Adding exceptions for allowed 404 errors

hi, I’m pretty new to Crowdsec and I’ve hit a problem I can’t find in the documentation.
I’m using crowdsec with haproxy to front some remote admin software installed on PCs at remote locations. This means we can have quite a lot of connections coming from the same IP. While they are different PCs, the source ip is shared.

I want to avoid generating bans under certain circumstances. IP tables blocking is working well but I would like to be able to have a url whitelist of somekind.

The remote admin software can attempt to download files to see if they are present. If they are not this will generate 404 errors and I think crowdsec is catching these 404s and treating it as a problem.

Cscli decisions list reports that a ban is occuring due to crowdsecurity/http-probing

Can I add an exception list for valid urls and for urls which can be queried but which may return 404s?

What is this even called within Crowdsec?

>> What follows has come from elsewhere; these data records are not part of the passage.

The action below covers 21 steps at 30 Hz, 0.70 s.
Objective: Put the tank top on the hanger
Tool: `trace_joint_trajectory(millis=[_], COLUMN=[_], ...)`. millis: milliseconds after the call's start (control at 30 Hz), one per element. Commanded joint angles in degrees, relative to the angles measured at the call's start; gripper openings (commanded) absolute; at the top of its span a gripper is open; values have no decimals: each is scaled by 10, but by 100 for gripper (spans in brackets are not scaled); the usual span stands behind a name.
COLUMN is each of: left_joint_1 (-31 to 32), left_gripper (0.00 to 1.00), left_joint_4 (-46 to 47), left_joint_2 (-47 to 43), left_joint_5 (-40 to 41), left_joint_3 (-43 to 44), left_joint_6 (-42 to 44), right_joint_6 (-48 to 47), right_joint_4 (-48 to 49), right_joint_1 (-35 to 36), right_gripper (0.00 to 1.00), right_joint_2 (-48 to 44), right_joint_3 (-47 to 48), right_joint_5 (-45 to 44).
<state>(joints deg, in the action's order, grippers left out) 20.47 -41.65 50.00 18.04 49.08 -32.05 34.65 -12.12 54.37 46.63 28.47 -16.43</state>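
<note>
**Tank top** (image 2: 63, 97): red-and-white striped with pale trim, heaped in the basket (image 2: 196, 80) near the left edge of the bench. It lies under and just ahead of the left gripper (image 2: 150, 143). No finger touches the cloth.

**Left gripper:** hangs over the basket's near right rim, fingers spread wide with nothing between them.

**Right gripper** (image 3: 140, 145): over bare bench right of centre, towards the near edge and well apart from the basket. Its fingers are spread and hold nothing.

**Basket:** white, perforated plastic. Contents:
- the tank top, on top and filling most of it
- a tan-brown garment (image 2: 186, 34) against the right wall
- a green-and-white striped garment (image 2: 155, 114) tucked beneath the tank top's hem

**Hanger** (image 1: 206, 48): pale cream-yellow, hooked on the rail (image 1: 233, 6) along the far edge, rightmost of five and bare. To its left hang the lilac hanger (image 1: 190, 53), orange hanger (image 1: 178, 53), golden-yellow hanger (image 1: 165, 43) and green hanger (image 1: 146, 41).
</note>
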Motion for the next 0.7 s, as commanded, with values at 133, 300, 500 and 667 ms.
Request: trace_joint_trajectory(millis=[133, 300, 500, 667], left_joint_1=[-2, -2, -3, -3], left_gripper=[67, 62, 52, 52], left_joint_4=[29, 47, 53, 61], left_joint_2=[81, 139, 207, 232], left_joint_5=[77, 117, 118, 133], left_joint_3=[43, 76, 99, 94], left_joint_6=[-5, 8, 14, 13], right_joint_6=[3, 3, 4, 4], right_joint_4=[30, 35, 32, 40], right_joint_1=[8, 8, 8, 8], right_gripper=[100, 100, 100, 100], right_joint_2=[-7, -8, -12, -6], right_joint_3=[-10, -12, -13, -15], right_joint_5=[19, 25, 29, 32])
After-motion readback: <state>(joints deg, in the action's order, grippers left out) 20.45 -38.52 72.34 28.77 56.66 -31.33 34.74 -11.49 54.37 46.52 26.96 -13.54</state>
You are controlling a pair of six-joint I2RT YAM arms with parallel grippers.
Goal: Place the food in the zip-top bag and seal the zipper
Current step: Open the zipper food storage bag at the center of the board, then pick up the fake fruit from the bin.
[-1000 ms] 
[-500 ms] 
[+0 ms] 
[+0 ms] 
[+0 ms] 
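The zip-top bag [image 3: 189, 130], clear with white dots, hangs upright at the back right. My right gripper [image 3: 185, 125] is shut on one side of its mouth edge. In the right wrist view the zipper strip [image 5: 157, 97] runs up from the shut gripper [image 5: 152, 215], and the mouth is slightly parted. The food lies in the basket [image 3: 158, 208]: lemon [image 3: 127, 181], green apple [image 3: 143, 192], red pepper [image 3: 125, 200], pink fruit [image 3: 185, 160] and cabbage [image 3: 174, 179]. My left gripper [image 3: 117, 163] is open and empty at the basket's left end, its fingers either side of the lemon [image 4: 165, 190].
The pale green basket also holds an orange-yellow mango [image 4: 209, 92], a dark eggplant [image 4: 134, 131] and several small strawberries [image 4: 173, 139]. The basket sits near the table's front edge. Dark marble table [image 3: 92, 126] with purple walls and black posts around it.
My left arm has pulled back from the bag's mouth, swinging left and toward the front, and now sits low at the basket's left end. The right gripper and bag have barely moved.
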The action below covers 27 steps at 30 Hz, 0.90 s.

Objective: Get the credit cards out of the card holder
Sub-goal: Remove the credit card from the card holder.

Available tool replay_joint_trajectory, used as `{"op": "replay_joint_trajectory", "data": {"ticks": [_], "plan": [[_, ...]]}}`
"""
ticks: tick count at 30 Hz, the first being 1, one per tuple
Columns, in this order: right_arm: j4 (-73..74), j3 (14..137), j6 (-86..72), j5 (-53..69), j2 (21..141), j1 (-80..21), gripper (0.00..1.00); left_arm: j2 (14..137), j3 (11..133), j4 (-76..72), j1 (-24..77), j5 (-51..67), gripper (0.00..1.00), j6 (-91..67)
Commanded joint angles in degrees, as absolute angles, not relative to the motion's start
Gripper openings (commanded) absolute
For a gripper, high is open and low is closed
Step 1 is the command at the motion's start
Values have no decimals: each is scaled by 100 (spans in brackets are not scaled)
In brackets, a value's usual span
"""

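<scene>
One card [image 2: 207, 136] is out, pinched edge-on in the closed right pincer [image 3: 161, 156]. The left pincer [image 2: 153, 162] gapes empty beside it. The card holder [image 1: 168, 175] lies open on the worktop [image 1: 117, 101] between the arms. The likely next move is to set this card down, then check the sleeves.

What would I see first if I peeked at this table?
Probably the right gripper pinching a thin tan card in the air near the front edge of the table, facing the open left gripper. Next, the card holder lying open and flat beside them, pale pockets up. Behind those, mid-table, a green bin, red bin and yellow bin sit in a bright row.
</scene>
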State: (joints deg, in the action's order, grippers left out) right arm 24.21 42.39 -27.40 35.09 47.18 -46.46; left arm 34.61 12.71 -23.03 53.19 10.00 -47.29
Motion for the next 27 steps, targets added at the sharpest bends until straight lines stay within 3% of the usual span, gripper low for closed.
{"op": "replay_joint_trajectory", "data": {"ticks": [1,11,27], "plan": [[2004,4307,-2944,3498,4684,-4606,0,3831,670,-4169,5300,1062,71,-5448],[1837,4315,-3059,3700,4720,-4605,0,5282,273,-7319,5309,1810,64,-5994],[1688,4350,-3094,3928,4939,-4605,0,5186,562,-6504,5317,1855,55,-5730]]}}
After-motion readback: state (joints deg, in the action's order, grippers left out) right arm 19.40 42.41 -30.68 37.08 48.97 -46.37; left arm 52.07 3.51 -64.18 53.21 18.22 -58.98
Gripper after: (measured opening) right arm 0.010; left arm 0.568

I am in the middle of trying to add a whitelist, but I don’t understand the mechanism of how to get Crowdsec to pull in my new whitelist.yaml file. I assume a reference to my new file has to be added to one of the existing config files, but I’m not yet sure of how to do this.
Does a whitelist help with ignoring urls which return 404 errors?

Regards
Ian

Hello, yes you can have a whitelist on specific URLs.
Here is a troubleshooting documentation about this: Troubleshooting Guide | CrowdSec

For your information, the status code is stored or in evt.Parsed.status or evt.Meta.http_status.
Also you can see all the parsed field with cscli explain: cscli explain | CrowdSec

but I don’t understand the mechanism of how to get Crowdsec to pull in my new whitelist.yaml file. I assume a reference to my new file has to be added to one of the existing config files, but I’m not yet sure of how to do this.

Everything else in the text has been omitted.